DATA RECORDS -
=-=-=-=-=
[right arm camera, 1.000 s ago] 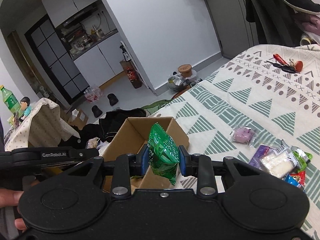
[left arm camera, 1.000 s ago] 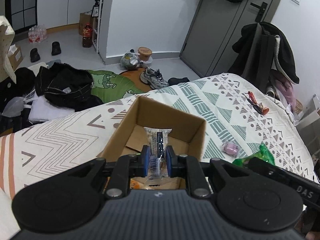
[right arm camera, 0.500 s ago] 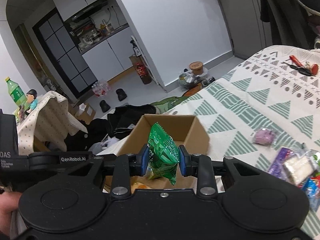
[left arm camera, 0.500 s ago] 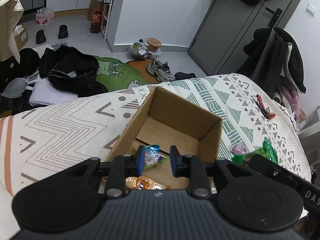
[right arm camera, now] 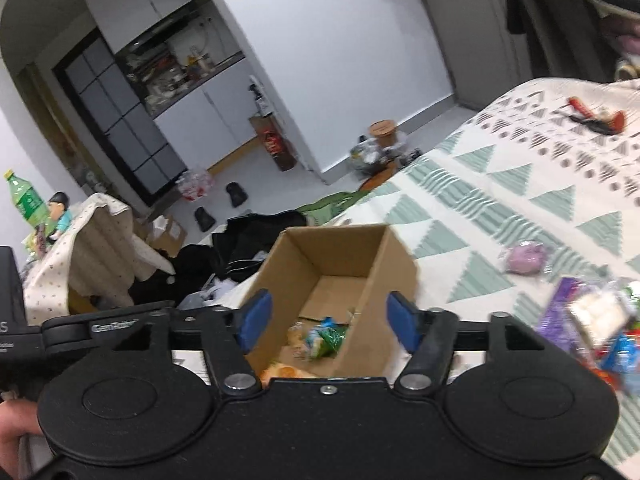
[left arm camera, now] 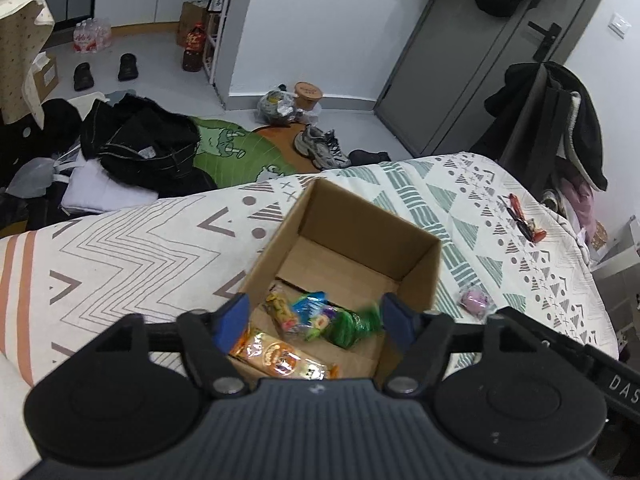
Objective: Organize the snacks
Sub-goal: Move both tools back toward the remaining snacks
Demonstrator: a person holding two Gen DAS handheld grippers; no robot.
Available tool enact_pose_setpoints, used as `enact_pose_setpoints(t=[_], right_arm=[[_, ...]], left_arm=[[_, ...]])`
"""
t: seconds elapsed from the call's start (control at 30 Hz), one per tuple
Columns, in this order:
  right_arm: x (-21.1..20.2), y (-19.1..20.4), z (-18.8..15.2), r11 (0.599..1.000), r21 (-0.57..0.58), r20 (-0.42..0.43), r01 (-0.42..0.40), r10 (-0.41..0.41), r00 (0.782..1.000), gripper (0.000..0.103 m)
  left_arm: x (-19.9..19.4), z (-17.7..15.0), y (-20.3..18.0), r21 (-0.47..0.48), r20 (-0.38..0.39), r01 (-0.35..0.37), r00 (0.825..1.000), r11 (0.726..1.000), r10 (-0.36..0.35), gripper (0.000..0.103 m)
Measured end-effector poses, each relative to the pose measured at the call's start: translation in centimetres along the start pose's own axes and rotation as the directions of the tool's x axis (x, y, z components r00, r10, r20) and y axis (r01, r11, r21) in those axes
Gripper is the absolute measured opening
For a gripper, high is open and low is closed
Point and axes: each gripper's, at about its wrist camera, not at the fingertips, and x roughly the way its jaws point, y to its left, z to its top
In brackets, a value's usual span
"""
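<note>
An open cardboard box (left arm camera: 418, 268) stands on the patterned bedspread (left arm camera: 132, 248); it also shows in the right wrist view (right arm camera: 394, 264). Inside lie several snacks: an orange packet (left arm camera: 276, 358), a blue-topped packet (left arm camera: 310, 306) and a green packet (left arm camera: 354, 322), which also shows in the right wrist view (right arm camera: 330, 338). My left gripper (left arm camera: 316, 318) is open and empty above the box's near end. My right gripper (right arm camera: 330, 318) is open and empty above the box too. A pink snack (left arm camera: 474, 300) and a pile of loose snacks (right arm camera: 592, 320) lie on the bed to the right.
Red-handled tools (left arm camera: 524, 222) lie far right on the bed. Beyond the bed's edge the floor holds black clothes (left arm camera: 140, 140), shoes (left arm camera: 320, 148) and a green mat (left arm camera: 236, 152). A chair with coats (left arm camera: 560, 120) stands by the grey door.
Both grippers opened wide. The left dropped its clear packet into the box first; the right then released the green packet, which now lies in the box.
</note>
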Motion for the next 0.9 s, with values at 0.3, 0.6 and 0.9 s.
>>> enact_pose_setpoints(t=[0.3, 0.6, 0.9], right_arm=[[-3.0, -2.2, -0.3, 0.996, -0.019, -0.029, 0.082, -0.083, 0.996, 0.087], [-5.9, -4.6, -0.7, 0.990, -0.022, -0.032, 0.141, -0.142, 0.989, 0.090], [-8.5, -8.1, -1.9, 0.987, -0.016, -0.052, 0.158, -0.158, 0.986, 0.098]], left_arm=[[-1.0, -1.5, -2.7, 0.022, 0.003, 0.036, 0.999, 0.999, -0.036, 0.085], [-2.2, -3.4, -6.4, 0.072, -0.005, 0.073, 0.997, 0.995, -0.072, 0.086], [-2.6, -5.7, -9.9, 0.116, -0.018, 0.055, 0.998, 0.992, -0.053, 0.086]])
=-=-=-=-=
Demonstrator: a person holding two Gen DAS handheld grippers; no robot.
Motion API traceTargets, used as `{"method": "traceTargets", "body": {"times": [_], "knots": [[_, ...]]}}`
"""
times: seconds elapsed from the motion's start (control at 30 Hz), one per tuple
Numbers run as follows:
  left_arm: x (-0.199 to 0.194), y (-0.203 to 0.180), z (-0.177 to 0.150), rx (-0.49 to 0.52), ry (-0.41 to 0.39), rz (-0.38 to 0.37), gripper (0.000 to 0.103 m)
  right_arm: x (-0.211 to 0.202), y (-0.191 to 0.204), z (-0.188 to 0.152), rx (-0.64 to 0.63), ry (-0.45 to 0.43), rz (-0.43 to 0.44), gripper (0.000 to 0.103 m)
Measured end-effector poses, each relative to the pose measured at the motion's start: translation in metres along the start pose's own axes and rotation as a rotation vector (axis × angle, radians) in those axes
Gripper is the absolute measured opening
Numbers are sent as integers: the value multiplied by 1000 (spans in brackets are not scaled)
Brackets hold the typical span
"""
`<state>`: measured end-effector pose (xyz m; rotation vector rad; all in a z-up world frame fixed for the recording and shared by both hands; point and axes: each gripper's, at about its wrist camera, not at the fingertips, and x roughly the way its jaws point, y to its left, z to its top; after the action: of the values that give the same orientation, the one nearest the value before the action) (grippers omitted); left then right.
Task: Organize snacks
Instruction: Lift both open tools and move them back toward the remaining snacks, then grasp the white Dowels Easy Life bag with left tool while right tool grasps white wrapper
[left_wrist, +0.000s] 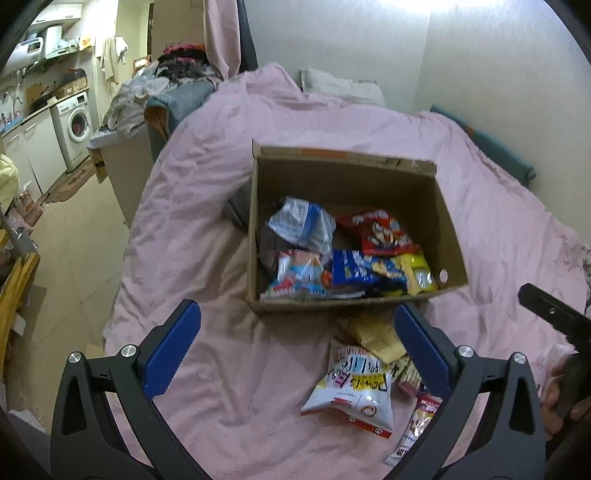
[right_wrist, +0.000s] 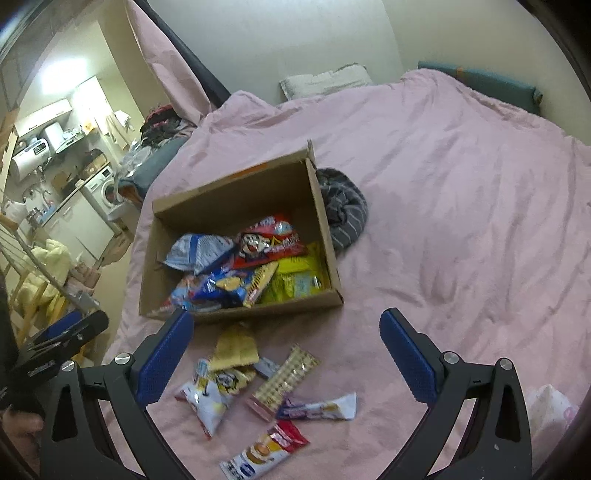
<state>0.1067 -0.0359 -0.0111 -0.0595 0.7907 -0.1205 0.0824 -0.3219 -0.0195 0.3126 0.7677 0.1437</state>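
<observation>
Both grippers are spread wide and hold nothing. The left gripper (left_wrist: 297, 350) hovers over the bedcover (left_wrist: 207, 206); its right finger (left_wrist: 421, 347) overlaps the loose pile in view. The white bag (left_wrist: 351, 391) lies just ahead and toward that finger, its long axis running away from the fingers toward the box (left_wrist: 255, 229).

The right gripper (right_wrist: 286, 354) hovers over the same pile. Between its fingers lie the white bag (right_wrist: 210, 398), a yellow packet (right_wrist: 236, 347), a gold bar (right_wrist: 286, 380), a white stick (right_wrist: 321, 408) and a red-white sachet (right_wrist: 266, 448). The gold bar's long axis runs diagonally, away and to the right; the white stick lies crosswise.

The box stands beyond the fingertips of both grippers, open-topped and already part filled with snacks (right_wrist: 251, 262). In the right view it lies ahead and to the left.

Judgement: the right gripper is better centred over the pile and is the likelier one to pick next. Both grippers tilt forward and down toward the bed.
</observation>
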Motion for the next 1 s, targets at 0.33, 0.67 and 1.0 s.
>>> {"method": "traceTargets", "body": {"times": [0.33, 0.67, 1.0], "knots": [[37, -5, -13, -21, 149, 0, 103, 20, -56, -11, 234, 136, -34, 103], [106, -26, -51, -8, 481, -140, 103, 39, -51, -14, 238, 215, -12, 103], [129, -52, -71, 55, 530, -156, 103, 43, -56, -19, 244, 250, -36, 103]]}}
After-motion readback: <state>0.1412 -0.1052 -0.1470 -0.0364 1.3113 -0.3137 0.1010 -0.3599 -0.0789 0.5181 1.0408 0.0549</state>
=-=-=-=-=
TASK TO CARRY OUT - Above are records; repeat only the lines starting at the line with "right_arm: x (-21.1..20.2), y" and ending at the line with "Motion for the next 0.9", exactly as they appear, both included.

RESULT BELOW -
  right_arm: x (-21.1..20.2), y (-19.1..20.4), z (-18.8..15.2), r11 (0.599..1.000), r21 (-0.57..0.58), r20 (-0.42..0.43), r01 (-0.42..0.40), r10 (-0.41..0.41), r00 (0.782..1.000), gripper (0.000..0.103 m)
  left_arm: x (-19.9..19.4), z (-17.7..15.0), y (-20.3..18.0), r21 (-0.47..0.48), r20 (-0.38..0.39), r01 (-0.35..0.37), r00 (0.825..1.000), r11 (0.726..1.000), r10 (-0.36..0.35), gripper (0.000..0.103 m)
Measured end-effector poses, each relative to the pose measured at the call's start: translation in centimetres along the start pose's own axes and rotation as the directions of the tool's x axis (x, y, z components r00, r10, r20) and y axis (r01, r11, r21) in those axes
Gripper is the absolute measured opening
For a gripper, high is open and low is closed
Point and axes: each gripper's, at about its wrist camera, not at the fingertips, and x roughly the way its jaws point, y to its left, z to its top
In brackets, a value's usual span
"""
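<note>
An open cardboard box (left arm camera: 418, 268) stands on the patterned bedspread (left arm camera: 132, 248); it also shows in the right wrist view (right arm camera: 394, 264). Inside lie several snacks: an orange packet (left arm camera: 276, 358), a blue-topped packet (left arm camera: 310, 306) and a green packet (left arm camera: 354, 322), which also shows in the right wrist view (right arm camera: 330, 338). My left gripper (left arm camera: 316, 318) is open and empty above the box's near end. My right gripper (right arm camera: 330, 318) is open and empty above the box too. A pink snack (left arm camera: 474, 300) and a pile of loose snacks (right arm camera: 592, 320) lie on the bed to the right.
Red-handled tools (left arm camera: 524, 222) lie far right on the bed. Beyond the bed's edge the floor holds black clothes (left arm camera: 140, 140), shoes (left arm camera: 320, 148) and a green mat (left arm camera: 236, 152). A chair with coats (left arm camera: 560, 120) stands by the grey door.
Both grippers opened wide. The left dropped its clear packet into the box first; the right then released the green packet, which now lies in the box.
</note>
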Motion for the next 0.9 s, with values at 0.3, 0.6 and 0.9 s.

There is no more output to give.